> _YOUR ASSIGNMENT_:
Once you find the line with "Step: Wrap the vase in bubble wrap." in the data below, transcribe exactly each line from there to the line with "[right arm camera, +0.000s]", inclusive, and nothing else. Drop the pictures.

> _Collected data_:
== Segment start ==

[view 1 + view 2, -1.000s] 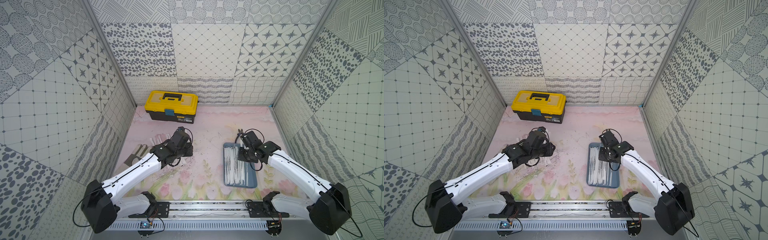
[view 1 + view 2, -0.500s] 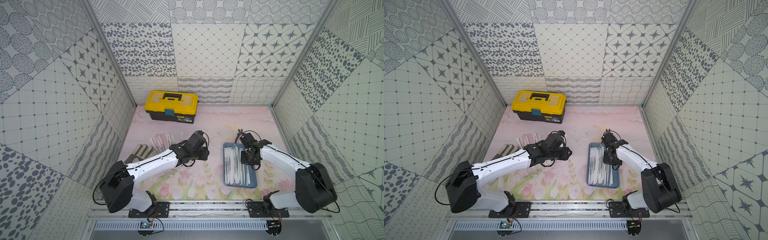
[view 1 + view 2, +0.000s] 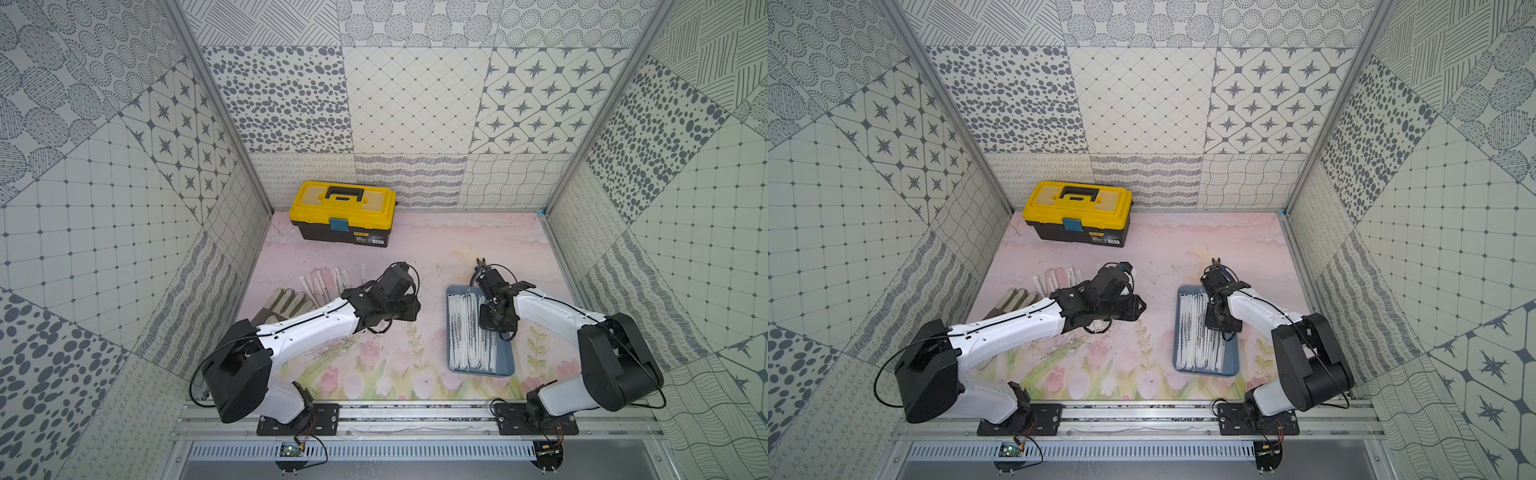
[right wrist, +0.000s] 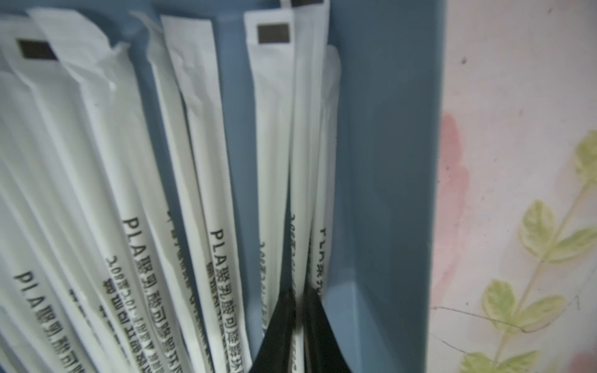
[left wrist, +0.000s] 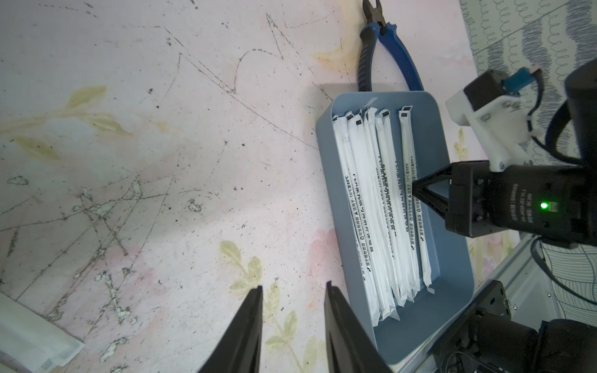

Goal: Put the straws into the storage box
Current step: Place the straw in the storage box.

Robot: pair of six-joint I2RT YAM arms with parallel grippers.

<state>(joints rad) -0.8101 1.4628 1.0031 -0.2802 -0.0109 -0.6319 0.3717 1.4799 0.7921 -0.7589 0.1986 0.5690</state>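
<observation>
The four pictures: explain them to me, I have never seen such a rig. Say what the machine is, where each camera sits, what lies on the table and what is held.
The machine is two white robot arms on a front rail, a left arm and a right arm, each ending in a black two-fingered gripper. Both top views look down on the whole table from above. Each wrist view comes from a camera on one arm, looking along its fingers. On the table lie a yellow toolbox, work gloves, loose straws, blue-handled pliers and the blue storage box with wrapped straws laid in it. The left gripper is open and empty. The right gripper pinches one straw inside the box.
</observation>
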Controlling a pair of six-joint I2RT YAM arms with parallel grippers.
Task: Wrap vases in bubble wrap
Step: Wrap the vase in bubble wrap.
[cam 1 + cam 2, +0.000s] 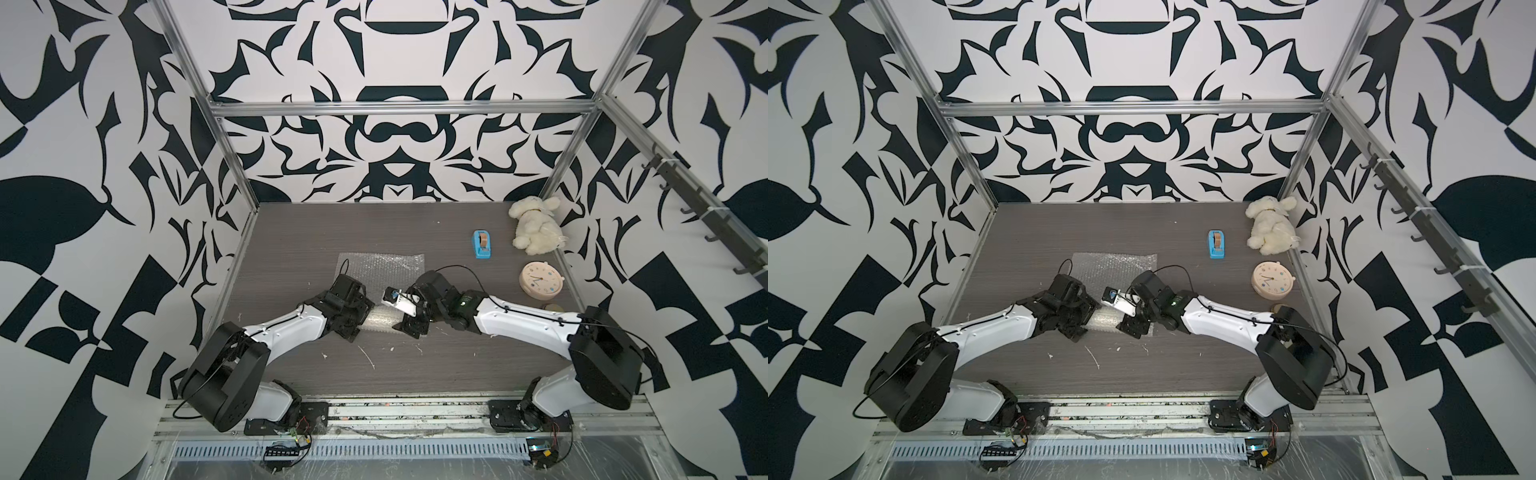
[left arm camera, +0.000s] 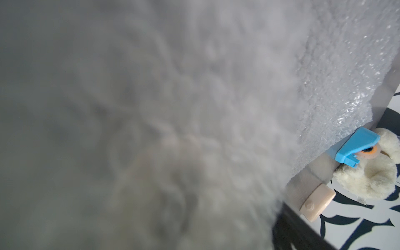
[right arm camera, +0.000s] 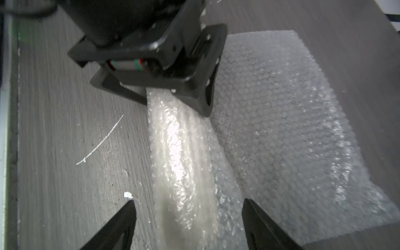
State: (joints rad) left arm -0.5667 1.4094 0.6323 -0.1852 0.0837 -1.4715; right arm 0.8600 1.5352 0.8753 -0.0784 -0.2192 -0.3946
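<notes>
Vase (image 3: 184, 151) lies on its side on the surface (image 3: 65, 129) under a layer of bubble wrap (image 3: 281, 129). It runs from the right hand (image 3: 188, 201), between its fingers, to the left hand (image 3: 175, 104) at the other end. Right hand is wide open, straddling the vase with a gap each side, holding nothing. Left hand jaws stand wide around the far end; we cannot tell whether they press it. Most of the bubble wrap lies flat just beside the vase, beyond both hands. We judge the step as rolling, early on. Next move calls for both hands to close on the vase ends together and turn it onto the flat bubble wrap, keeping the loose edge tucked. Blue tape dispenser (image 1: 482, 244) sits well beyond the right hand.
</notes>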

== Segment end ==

> _TASK RESULT_:
Step: Wrap the vase in bubble wrap.
[cam 1 + cam 2, +0.000s] 
[left arm camera, +0.000s] 
[right arm camera, +0.000s] 

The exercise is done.